Le trompettiste français Erik Truffaz est à l'honneur pour la 30e édition du Festival de Jazz de Montréal, où il a présenté en première mondiale l'intégral de son plus récent coffret, une invitation à trois voyages «atmosphériques et planants» en Inde, au Mexique et en France.

«Bénarès», «Mexico», «Paris», pendant trois soirs, le trompettiste et ses musiciens ont transporté le public montréalais vers trois destinations différentes, oeuvres d'un triptyque, «Rendez-Vous», paru chez la légendaire maison Blue Note. À sa septième présence au festival, Erik Truffaz se produisait dans la prestigieuse série Invitation, qui, chaque année, accueille en résidence des musiciens accomplis.

Truffaz fait l'éloge de ce festival de jazz devenu au fil des ans le plus gros de la planète: «Tous les concerts gratuits, c'est du délire total. Stevie Wonder en plein air, c'est assez rare.
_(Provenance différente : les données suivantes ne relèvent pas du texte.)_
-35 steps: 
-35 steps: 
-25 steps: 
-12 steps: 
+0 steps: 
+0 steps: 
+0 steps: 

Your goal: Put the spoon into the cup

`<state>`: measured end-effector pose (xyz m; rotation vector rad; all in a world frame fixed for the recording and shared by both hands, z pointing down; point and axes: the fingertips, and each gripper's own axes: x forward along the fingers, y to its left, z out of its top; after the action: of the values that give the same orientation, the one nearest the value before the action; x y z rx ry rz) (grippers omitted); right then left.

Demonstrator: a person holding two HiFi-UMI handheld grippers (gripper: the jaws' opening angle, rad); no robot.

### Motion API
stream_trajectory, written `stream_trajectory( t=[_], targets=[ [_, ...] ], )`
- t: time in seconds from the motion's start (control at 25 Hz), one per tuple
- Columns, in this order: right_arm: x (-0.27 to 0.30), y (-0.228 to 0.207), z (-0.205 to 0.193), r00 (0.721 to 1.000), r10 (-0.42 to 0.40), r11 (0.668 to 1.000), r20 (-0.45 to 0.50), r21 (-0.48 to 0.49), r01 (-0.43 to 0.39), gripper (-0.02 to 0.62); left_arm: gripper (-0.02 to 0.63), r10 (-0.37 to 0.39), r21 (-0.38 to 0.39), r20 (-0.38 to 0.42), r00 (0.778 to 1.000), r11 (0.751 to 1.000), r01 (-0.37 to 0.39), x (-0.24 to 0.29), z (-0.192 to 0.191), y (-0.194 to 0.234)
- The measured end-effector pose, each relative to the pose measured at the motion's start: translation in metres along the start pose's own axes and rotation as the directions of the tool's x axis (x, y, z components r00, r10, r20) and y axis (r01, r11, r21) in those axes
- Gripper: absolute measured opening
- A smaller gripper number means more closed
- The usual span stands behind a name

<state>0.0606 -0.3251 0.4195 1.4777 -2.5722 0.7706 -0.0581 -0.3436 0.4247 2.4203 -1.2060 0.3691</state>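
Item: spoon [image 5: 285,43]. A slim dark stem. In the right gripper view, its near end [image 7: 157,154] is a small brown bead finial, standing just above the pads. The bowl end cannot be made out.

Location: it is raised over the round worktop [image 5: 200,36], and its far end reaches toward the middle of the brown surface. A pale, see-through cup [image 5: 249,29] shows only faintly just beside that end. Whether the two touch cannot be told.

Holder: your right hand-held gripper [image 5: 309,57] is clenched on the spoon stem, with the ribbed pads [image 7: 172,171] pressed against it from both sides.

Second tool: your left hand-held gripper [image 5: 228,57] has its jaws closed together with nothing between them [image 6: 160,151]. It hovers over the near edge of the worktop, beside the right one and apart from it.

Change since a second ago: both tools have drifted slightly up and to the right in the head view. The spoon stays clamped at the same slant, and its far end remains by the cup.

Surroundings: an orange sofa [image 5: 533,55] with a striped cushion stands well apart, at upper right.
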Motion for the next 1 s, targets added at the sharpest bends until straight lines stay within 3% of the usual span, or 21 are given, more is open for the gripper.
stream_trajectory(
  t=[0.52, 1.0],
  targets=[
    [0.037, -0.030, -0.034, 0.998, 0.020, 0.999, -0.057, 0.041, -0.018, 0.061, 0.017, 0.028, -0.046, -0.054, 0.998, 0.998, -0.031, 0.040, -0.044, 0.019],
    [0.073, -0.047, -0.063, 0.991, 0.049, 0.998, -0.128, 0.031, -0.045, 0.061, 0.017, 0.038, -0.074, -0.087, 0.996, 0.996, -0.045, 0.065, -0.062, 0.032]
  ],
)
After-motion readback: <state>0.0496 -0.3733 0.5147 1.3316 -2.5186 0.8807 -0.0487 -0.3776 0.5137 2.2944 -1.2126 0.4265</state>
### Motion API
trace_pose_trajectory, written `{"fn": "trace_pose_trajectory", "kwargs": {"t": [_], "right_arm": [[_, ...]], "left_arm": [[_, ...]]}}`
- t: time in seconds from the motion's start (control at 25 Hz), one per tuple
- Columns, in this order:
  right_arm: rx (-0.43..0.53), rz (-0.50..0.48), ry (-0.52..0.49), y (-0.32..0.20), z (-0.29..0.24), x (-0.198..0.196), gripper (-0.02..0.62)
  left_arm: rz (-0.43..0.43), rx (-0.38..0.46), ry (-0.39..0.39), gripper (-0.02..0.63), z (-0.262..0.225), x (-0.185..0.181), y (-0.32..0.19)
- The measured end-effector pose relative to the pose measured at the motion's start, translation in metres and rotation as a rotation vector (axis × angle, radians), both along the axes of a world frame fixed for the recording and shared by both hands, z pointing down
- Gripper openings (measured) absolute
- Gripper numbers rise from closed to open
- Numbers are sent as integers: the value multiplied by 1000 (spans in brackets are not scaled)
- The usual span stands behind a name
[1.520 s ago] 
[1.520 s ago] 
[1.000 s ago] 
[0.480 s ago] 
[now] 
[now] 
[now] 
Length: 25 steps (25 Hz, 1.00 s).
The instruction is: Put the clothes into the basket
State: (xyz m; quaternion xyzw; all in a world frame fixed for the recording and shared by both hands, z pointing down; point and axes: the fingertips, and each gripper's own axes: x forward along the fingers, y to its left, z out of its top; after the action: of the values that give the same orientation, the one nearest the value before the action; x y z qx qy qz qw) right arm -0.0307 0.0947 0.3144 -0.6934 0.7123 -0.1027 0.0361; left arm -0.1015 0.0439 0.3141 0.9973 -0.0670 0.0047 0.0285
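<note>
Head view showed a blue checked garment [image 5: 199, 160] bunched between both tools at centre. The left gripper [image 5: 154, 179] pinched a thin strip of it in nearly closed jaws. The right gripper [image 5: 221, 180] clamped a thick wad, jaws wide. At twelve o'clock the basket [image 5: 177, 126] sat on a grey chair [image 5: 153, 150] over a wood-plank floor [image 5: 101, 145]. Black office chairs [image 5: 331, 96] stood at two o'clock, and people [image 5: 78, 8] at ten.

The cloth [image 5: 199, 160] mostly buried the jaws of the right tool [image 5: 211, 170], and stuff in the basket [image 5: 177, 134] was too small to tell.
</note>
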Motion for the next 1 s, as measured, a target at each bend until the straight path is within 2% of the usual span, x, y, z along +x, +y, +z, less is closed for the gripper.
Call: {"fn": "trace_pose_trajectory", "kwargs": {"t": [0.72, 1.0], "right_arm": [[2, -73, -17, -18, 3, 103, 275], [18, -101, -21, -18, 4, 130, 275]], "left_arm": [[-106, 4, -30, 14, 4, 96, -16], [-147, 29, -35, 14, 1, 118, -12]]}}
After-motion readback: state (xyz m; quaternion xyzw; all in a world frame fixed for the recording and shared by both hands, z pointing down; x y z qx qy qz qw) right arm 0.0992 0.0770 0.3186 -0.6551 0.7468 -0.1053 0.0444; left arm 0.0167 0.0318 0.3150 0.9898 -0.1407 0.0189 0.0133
L'ambiance est tranquille, à la québécoise.» dit-il dans un entretien à l'AFP.

Lors du premier concert, mercredi, il a joué les pièces du premier disque Bénarès, une fusion entre la musique classique indienne et son style de trompette velouté et aérien. Il était accompagné du percussionniste Apura Mukherjee et de la chanteuse Indrana Mukherjee.

«Ces morceaux sont des dons à des dieux indiens», ajoute-t-il. «Je ne suis pas hindou, mais je cherche une ambiance qui réunit le public et les musiciens. Le concert est un acte spirituel».

Né en 1960, Erik Truffaz a fait sa marque dans le monde du jazz grâce à son habileté à marier ce style à la musique électronique. L'album Mexico est une «discussion» avec le DJ mexicain Murcof. Penché sur ses pédales à effets, le trompettiste blond agençait ses notes cuivrées aux sons futuristes sortant de l'ordinateur. Sans batterie ni contrebasse, il éprouve un malin plaisir à briser les clichés du jazz.

«Je n'aime pas le jazz où les musiciens épatent à tour de rôle, dit-il. Les solos trop longs m'ennuient autant que les personnes qui parlent trop longuement.»

Le troisième voyage offert vendredi par l'instrumentiste au public montréalais était un retour au bercail, à Paris. Pour l'occasion, il était accompagné du chanteur Sly Johnson, ancien membre de la formation hip-hop française Saïan Supa Crew, une véritable boîte à rythmes humaine, et par le batteur Philippe Garcia. «On s'est permis de discuter avec nos instruments», explique Sly Johnson. «C'est un échange culturel et d'influences.»

L'album Rendez-vous propose de découvrir les univers musicaux de trois continents. Erik Truffaz consacre la moitié de son temps à voyager pour faire entendre sa musique. «Je passe trop de temps sur la route. Ce qui manque, c'est de s'arrêter et d'avoir le temps de voir les villes.»

Pour Rendez-vous, il s'est toutefois posé deux mois en Inde pour composer et enregistrer l'album Bénarès. «J'ai pris le temps de m'imprégner du pays. Découvrir d'autres personnes et d'autres cultures est très important. Je pense que tout le monde gagne à s'apercevoir que toute la planète n'a pas le même niveau de vie», dit-il.

Artiste nomade, Erik Truffaz conserve néanmoins son identité musicale française. «Je suis beaucoup plus influencé par ce que fait Bobby McFerrin ou Miles Davis que par Charles Trenet. Mais mes compositions sont très mélodiques, une particularité du jazz français», souligne-t-il.

Jusqu'au 12 juillet, le Festival de Jazz de Montréal offre plus de 600 concerts.